§ **Task details**:
Reproduce exactly, from the data that follows, the line with "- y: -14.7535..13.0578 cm", the line with "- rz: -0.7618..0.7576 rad", and every line that lies between them.

*** Data section Section Begins ***

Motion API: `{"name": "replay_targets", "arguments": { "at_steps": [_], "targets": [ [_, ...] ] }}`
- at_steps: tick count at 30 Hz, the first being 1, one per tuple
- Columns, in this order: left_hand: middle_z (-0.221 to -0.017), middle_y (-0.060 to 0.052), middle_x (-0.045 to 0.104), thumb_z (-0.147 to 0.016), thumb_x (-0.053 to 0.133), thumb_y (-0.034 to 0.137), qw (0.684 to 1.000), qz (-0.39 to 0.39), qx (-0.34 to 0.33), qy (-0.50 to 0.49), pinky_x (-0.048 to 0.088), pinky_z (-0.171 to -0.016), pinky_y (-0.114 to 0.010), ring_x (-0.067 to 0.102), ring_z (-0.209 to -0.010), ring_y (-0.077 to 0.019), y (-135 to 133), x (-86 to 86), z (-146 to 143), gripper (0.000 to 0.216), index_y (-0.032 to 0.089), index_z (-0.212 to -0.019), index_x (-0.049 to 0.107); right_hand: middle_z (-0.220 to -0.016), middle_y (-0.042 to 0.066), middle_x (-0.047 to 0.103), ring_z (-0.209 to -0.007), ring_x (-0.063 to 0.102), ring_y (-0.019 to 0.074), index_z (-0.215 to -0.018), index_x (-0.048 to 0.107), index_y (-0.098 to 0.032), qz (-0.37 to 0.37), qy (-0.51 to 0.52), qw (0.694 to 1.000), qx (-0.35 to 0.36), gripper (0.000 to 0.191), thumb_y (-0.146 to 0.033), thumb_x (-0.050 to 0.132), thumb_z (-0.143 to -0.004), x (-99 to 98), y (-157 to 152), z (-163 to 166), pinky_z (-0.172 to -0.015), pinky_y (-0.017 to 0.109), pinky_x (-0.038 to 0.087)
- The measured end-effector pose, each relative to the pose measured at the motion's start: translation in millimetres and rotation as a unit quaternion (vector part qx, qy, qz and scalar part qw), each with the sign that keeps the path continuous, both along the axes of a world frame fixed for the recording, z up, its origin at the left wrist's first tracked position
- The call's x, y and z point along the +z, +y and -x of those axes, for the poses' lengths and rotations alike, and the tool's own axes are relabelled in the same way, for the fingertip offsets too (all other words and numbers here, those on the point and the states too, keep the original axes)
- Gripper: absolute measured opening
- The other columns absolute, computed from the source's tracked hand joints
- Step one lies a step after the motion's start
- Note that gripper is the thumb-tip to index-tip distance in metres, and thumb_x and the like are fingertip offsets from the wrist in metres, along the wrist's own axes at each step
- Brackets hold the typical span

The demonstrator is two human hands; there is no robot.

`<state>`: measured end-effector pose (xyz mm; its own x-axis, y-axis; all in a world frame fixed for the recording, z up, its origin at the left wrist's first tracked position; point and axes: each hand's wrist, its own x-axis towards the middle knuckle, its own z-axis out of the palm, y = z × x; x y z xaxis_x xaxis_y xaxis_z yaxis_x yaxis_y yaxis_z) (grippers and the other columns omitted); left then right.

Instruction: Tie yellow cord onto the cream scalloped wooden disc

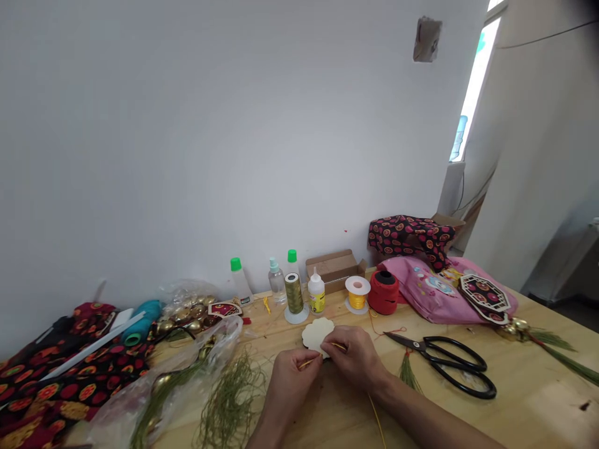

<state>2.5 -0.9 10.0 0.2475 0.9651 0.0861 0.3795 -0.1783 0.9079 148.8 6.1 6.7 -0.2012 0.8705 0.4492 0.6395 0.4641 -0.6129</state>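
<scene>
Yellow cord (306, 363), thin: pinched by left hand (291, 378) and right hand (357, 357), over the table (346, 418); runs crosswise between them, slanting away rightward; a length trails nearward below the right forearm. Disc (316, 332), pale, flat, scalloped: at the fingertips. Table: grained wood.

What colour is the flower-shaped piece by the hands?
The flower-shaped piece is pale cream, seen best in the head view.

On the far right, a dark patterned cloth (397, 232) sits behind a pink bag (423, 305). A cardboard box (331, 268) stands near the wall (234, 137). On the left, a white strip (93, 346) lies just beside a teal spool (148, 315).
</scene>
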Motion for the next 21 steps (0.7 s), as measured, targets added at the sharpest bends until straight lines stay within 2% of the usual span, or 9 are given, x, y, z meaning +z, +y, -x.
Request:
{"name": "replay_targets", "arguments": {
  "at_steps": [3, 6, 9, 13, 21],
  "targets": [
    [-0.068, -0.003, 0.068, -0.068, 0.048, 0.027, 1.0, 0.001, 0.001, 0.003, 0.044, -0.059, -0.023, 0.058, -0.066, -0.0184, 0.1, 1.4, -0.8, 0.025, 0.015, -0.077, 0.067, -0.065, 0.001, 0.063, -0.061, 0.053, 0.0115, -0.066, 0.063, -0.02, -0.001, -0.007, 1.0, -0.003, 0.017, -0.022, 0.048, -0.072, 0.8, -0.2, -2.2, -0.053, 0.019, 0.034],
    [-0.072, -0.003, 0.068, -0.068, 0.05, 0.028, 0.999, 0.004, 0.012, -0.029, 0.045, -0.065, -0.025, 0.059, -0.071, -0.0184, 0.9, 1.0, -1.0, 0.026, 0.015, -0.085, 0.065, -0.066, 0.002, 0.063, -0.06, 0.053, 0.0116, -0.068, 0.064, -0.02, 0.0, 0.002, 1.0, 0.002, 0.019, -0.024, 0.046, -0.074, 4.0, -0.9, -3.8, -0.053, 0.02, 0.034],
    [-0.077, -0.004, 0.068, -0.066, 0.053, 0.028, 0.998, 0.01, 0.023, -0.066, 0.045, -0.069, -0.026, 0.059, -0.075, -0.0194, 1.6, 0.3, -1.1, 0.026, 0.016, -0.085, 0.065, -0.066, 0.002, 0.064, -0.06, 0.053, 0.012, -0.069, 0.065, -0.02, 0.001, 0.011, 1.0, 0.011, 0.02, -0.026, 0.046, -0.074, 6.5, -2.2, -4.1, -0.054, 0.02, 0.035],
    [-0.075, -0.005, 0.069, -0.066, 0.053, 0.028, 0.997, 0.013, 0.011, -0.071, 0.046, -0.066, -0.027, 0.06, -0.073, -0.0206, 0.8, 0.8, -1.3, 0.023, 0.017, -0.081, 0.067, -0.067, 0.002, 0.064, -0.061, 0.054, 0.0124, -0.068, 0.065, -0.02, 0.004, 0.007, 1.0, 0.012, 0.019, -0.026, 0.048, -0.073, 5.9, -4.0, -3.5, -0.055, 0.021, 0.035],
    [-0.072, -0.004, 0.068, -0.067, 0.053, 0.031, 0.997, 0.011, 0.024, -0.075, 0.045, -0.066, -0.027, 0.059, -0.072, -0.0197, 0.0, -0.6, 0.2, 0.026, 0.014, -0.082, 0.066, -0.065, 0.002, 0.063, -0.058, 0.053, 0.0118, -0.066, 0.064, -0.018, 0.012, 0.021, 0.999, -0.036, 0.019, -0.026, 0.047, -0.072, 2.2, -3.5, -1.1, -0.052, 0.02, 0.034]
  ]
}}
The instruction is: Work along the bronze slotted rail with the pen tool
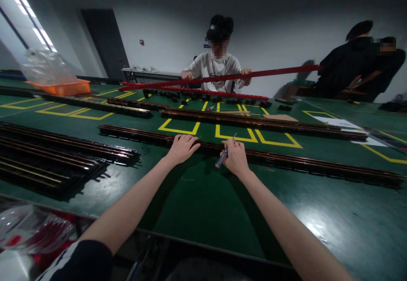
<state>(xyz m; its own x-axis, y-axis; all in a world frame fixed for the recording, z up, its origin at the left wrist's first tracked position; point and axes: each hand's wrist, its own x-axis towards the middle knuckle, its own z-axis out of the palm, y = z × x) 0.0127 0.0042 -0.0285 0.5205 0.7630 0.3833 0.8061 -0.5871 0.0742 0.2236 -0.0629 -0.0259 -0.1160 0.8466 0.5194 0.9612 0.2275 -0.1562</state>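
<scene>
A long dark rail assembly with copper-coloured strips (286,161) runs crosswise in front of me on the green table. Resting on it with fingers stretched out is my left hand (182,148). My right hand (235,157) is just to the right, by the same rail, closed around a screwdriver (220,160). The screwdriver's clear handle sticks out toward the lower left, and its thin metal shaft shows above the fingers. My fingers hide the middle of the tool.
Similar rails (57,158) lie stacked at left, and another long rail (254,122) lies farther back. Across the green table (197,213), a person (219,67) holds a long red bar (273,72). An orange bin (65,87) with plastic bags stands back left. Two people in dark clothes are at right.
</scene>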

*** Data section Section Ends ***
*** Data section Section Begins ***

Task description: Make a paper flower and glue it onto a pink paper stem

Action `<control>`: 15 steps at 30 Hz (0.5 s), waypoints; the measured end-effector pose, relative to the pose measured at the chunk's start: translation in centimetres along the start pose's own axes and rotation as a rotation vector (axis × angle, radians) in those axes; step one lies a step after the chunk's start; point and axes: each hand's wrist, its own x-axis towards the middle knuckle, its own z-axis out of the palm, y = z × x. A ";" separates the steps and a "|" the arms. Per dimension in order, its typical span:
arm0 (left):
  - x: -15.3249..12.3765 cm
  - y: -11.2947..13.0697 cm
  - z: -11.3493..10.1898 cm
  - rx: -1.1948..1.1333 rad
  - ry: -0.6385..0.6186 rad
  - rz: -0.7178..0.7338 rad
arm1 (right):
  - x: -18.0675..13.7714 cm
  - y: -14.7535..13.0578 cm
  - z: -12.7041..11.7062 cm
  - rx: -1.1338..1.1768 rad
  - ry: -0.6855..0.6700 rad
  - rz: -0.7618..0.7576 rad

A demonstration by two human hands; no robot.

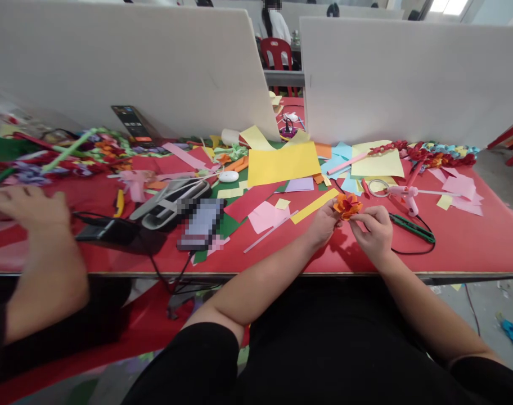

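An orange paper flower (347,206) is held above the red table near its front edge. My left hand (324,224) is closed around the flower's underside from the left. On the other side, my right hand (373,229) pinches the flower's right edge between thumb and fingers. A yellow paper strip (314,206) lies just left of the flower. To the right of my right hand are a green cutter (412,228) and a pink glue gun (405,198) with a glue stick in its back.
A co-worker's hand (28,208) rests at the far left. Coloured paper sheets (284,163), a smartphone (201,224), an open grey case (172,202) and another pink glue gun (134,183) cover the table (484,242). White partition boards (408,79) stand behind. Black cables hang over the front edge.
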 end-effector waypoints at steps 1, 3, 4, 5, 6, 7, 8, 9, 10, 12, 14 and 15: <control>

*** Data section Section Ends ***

§ **Finished task**:
  - y: -14.7535..13.0578 cm
  - z: -12.7041..11.7062 cm
  - rx: -1.1338..1.1768 rad
  - ry: -0.6855..0.6700 rad
  - rz: -0.7618..0.7576 rad

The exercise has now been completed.